**ABOUT THIS EXERCISE:**
Tell how many lines in the data below include the word "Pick". The answer is the number only.
────────────────────────────────────────
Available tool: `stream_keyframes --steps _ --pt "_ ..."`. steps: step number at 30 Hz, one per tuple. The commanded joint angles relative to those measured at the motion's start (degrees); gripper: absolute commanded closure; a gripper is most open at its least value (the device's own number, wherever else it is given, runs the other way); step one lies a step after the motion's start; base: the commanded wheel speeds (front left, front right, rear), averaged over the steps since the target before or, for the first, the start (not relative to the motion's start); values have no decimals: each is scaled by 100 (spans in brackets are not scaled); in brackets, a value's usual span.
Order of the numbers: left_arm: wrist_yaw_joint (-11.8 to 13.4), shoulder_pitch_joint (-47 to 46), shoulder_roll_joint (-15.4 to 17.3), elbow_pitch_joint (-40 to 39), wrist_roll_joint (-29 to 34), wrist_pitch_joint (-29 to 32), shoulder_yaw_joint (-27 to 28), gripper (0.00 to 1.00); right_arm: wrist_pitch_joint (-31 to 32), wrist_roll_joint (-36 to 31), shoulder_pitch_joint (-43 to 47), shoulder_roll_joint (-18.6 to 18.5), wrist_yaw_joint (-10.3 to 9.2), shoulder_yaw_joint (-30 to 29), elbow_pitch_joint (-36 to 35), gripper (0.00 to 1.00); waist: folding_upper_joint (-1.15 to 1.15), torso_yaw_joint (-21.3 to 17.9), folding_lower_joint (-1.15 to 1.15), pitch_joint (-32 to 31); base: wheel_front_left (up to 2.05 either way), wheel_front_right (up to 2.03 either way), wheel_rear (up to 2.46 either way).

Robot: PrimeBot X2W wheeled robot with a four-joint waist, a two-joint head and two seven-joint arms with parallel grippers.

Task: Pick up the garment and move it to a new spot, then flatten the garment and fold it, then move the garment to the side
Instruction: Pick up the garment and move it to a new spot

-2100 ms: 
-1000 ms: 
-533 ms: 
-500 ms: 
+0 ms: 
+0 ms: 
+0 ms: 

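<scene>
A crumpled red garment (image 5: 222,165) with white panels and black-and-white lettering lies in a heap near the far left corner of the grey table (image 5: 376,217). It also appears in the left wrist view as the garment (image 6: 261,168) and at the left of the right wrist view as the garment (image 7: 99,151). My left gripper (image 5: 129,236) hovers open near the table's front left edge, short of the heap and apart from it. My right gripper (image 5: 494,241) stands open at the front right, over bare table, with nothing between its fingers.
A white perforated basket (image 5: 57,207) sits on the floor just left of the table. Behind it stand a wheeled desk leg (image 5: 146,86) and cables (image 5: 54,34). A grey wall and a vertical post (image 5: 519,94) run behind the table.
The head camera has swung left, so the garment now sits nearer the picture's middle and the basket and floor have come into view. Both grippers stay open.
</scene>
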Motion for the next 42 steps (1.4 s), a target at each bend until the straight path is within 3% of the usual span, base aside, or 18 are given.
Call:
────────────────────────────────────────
**RESPONSE:**
2